メイウェザー「この試合は合法の銀行強盗みたいなもの」
筆者や一部のファンの思惑を他所に、YouTuberが絡んだ“セレブリティ・ボクシング”はもうしばらく続いていくだろう。登場選手たちのキャラクターの濃さと知名度ゆえ、少なくとも現時点でビジネス面の成功が約束されているからだ。
今回のメイウェザー対ポール戦もグーグルやツイッターのトレンド入りし、NBAのプレーオフやMLBのゲームを上回るほどの話題を呼んだ。PPV売り上げも好調と見られており、もともと「この試合は合法の銀行強盗みたいなもの」と豪語していたメイウェザーはこの1試合で5千万ドルから1億ドル(日本円にして約54億~110億円)を得るという。一方、PPVの歩合から10%を得るというポールの報酬も最終的には数千万ドルに達するはずだ。

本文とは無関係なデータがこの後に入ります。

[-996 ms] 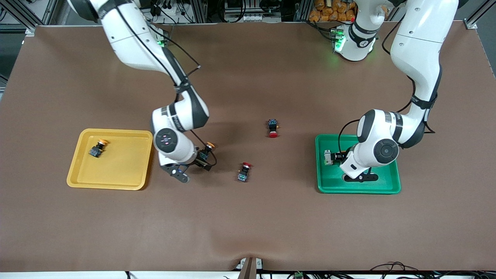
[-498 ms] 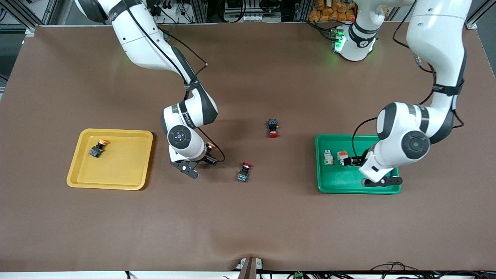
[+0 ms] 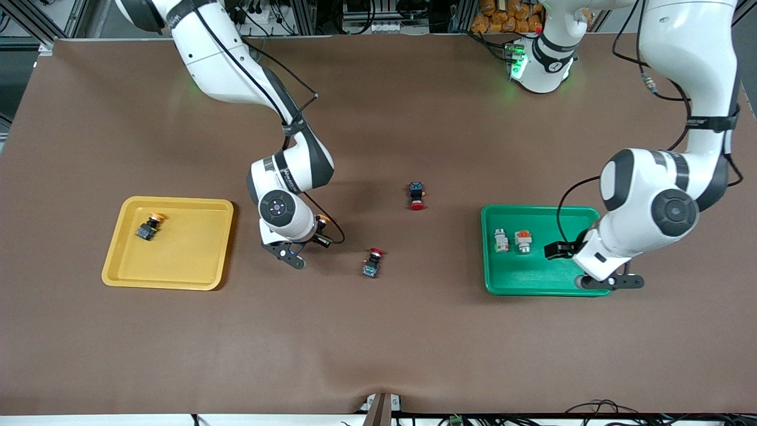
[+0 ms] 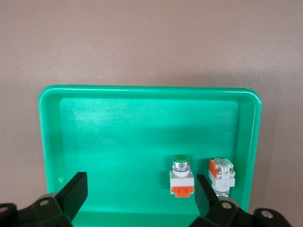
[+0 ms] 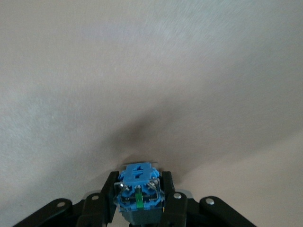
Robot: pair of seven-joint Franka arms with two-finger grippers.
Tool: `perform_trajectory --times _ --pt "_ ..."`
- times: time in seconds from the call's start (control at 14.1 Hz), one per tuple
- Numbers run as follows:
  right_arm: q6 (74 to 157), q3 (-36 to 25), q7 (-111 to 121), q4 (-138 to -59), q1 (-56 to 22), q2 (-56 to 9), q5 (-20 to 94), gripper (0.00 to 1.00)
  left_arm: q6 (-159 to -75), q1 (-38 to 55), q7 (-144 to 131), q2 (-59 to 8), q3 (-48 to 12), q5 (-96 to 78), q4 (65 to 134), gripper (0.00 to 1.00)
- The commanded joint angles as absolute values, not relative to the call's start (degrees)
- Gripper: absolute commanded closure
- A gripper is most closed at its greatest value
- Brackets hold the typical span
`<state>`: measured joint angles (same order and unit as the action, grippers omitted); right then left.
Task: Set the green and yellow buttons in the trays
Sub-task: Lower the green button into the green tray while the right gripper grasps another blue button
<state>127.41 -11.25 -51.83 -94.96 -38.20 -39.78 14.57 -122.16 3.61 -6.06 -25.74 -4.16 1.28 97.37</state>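
Over the green tray [image 3: 532, 278], toward the left arm's table end, left gripper [image 4: 139, 196] gapes w/ nothing in it; right gripper [image 5: 139, 201], mid-table, clamps a yellow-capped switch [image 5: 138, 189].

Looks like a robotics lab. Two white Franka arms [image 3: 248, 77] bolted at a brown-covered table [image 3: 378, 331], with aluminium framing [image 3: 35, 26] and loose cables [image 3: 366, 18] along its edge.
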Motion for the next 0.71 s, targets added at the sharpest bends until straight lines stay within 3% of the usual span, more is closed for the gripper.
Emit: perform_trajectory --times 0.0,0.64 --pt "121.31 -11.25 -43.56 -95.98 -32.37 -33.76 14.85 1.00 -119.89 3.95 -3.60 -25.05 -4.66 2.55 97.82 0.00" --pt "113.12 -11.25 0.65 -95.71 -9.51 -32.61 14.85 1.00 -117.08 3.69 -7.98 -21.63 -4.83 2.29 97.30 0.00"
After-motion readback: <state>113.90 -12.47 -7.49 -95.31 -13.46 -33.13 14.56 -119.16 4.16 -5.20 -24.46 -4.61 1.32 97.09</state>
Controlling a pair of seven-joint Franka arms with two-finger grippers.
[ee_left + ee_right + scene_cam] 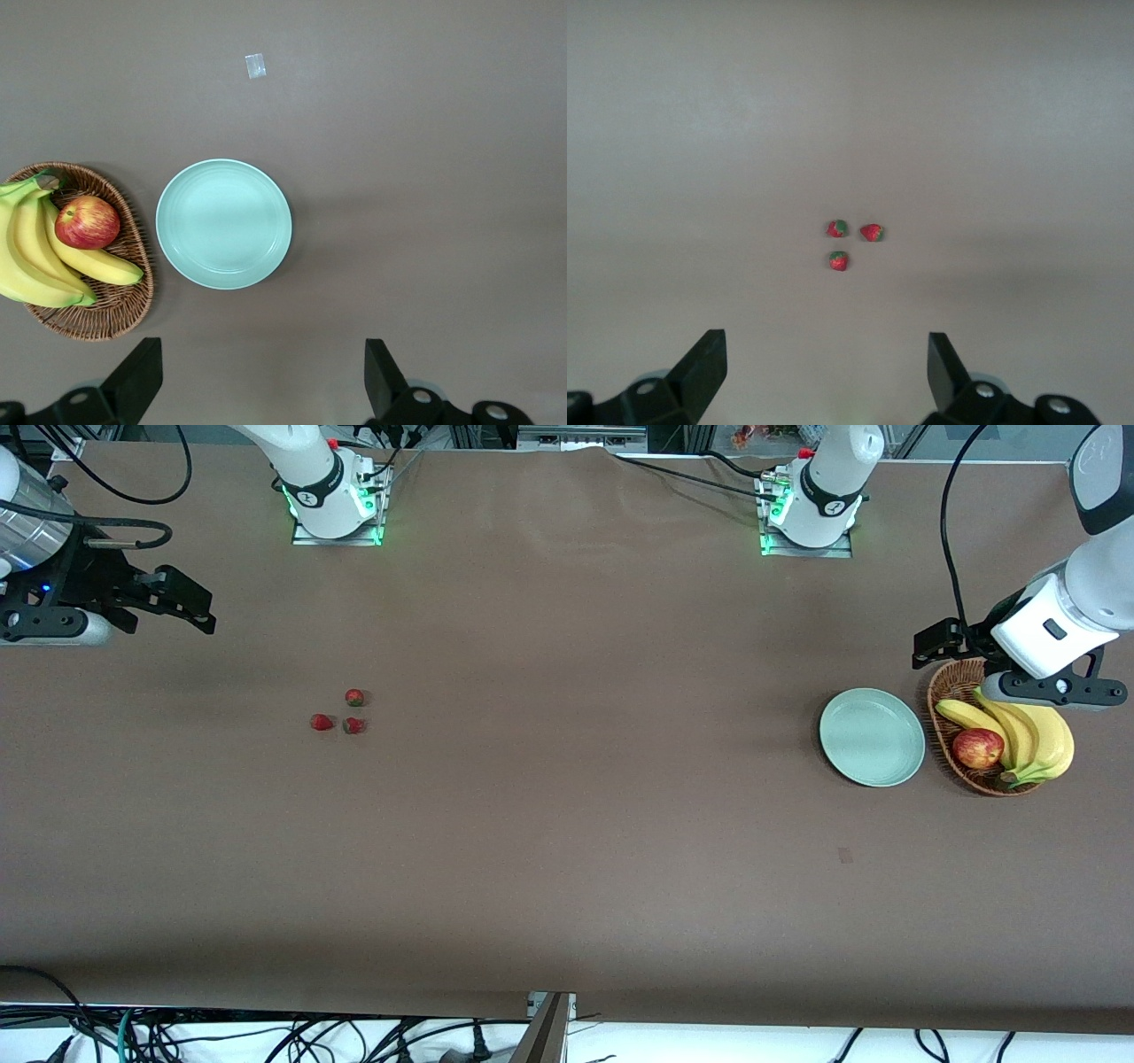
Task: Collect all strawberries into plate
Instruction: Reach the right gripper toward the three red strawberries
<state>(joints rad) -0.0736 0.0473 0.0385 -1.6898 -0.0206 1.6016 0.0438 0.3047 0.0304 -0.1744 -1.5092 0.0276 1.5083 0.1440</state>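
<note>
Brown paper covers the long table (567, 850), with both arm bases along its top edge in the front view. Toward the left arm's end sits an oval brown wicker basket (946, 691) holding a bunch of yellow bananas (1028, 735) and a red apple (978, 748). Just beside the basket, toward the table's middle, lies the round, shallow, pale mint-green plate (873, 737), with nothing on it. The left gripper (264, 382) hangs over the basket's rim and the table next to it, its black fingers (137, 376) spread wide and holding nothing. The right gripper (827, 372) waits over the right arm's end of the table, its fingers (702, 365) likewise apart and bare. Well apart from the plate, toward the right arm's end, three tiny red strawberries (344, 715) with green caps lie in a close cluster on the paper. A small pale scrap (256, 65) lies on the table near the plate.
</note>
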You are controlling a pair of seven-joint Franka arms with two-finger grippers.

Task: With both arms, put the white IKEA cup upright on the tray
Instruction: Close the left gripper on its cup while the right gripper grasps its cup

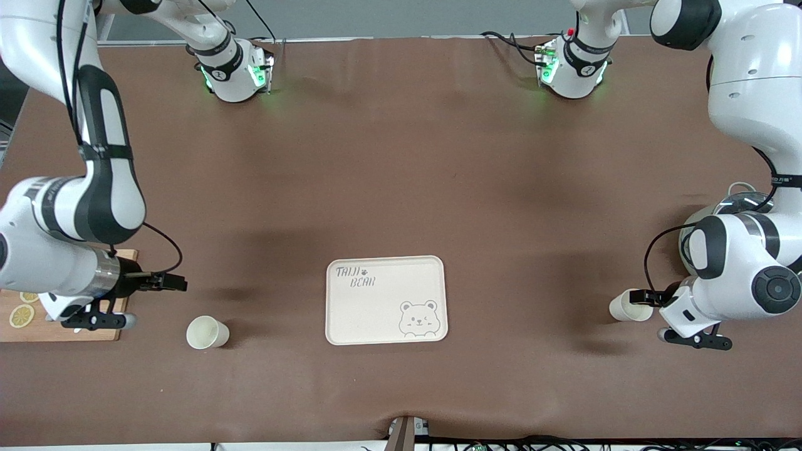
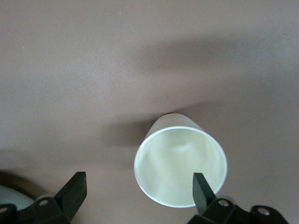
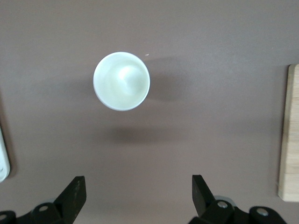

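though half-hidden, left pincer (image 1: 645,296) straddles cup (image 1: 626,305).

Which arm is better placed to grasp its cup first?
Probably the left. The left pincer is open and level with its cup, one finger already at the rim. The right pincer, also open, is above and apart from the other cup.

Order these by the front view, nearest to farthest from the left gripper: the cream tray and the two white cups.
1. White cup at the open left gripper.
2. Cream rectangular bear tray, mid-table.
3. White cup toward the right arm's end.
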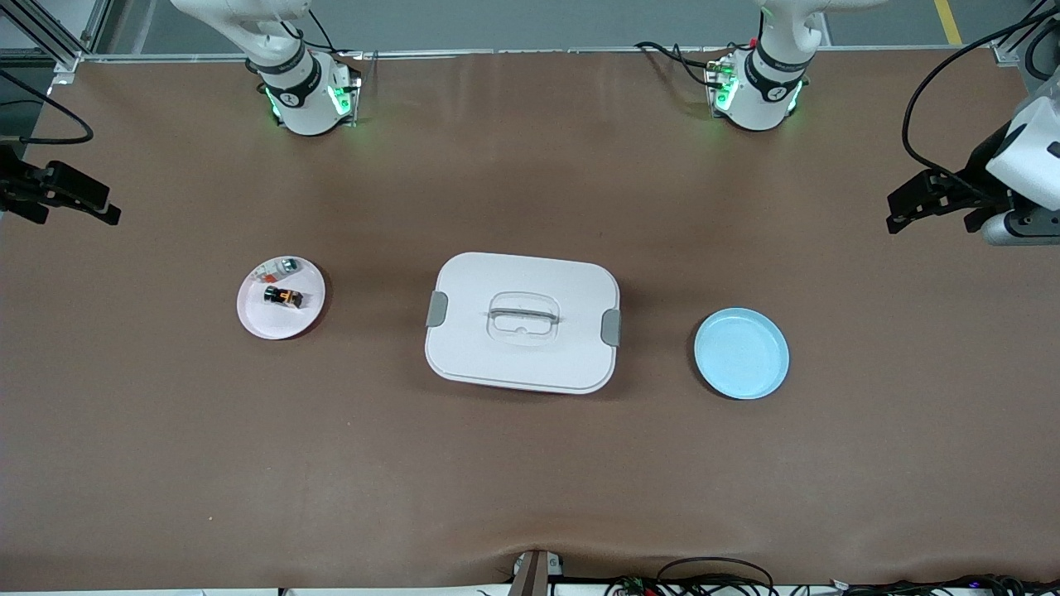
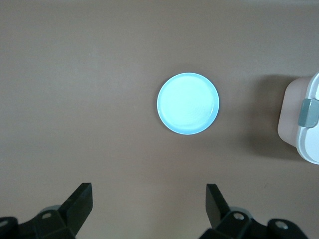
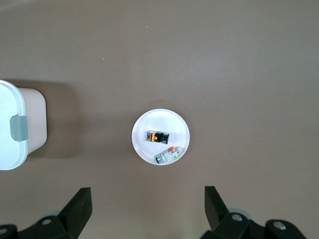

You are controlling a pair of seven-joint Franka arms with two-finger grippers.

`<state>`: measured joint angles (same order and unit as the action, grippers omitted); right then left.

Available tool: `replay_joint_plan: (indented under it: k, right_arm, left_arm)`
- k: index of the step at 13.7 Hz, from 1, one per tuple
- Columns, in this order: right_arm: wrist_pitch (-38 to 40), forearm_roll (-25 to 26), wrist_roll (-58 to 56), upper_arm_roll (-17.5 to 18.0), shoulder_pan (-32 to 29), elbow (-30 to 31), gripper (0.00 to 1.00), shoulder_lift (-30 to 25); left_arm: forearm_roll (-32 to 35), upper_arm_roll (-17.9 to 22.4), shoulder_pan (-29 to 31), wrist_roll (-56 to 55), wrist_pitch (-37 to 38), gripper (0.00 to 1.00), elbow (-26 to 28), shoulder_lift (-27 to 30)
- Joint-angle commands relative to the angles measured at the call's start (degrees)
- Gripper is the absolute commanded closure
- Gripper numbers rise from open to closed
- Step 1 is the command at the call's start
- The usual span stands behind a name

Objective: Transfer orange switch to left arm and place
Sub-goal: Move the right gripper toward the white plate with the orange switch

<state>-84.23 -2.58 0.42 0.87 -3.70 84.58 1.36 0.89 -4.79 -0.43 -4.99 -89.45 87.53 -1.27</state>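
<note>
Front view: one orange switch (image 1: 283, 296), a tiny stubby black cylinder with orange markings, lying on its side on a pink plate (image 1: 258, 319) toward the right arm's end of the table. Just beside it on the same plate, a little farther from the camera, one small white-and-green part (image 1: 280, 266) with a red bit. One white box (image 1: 522, 323) with grey side latches and a clear lid handle at mid-table, lid on. One blue plate (image 1: 741, 353) toward the left arm's end. Two plates in all. Two arms, both high and out at the table's ends: right gripper (image 1: 62, 192) over the table edge at its own end, left gripper (image 1: 932, 199) likewise at the other end. Both waiting.

Left wrist view: left gripper (image 2: 148, 204) with jaws spread wide, holding nothing, looking down on the blue plate (image 2: 188, 103); a corner of the box (image 2: 305, 117) at the frame edge.

Right wrist view: right gripper (image 3: 147, 204) also spread wide and holding nothing, above the pink plate (image 3: 160, 122). On it, the orange switch (image 3: 157, 137) and the white-and-green part (image 3: 168, 156), close together. Box (image 3: 20, 124) well apart from the plate.
</note>
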Motion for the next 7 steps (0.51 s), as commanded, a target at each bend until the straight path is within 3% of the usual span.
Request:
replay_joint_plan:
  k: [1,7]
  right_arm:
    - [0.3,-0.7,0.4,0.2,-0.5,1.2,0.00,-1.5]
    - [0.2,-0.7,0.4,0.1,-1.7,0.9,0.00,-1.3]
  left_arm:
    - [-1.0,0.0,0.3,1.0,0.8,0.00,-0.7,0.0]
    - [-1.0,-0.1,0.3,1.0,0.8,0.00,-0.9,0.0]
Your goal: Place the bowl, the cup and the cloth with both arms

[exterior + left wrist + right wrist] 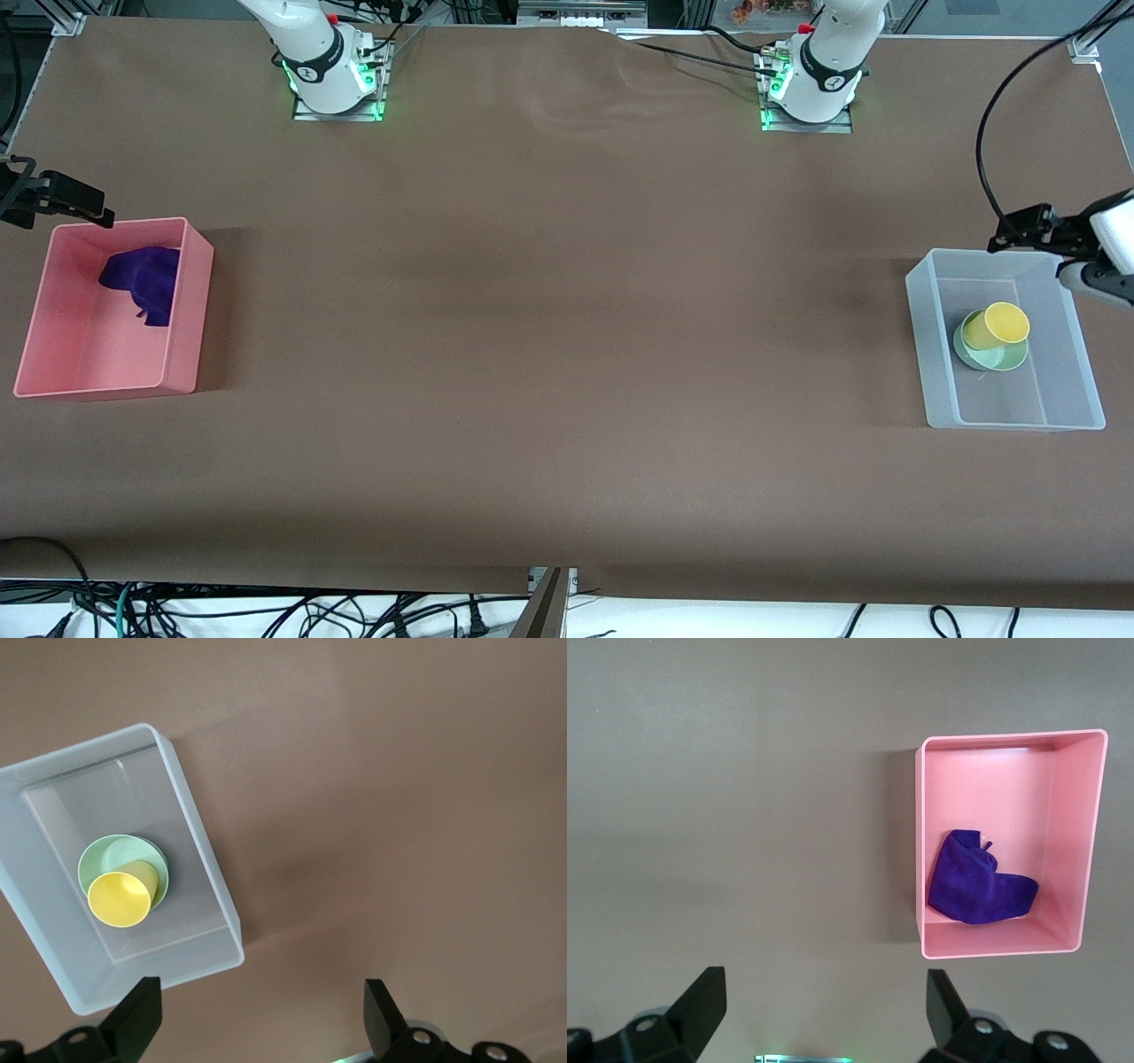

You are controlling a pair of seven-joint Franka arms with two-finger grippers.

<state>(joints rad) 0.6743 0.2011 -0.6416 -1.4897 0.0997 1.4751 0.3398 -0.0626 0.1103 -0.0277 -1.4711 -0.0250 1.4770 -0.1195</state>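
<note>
Brown table [549, 354]; cup [998, 325] partly hides bowl [990, 356].

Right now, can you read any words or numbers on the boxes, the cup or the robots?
None can be read.
Pink bin, clear bin, cup, bowl and cloth: no writing.
Arm bases: a small round mark each, too small to read.

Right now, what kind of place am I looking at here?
Probably a robotics lab bench. Two white arms are bolted to a brown-covered table, loose cables hang along its edge, and a pink bin and a clear bin hold a cloth, cup and bowl.
</note>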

今戦に限らず、最近のYouTuberファイトは軒並み優れた興行成績だと伝えられている。今夏、Showtimeと複数戦契約を結んだジェイク・ポールとUFC王者の対戦は再びビッグビジネスになるはず。ボクサーとして3戦3勝の成績を残し、ローガンより一段上の技量を持つ弟ジェイクがその後にメイウェザーと対戦となれば、とてつもない話題を呼ぶかもしれない。
フューリーらのビッグカードがあるが……
これらのイベントが、7~8月に予定されるタイソン・フューリー(英国)対デオンテイ・ワイルダー(アメリカ)、エロール・スペンス・ジュニア(アメリカ)対マニー・パッキャオ(フィリピン)といったボクシングのビッグカードよりも優れたPPVの数値を叩き出すとすれば、やはり肯定的には捉えがたいのも事実ではある。
こういった傾向は一体いつまで続くのか。世間が異色のファイトに飽きるまでか。それともボクシング界に次の超スーパースターが出現するまで変わらないのか。その答えが見えてくるまで、長くボクシングを愛してきた一部のファンは、心にひっかかりを覚えながらこのスポーツを見ることになるのかもしれない。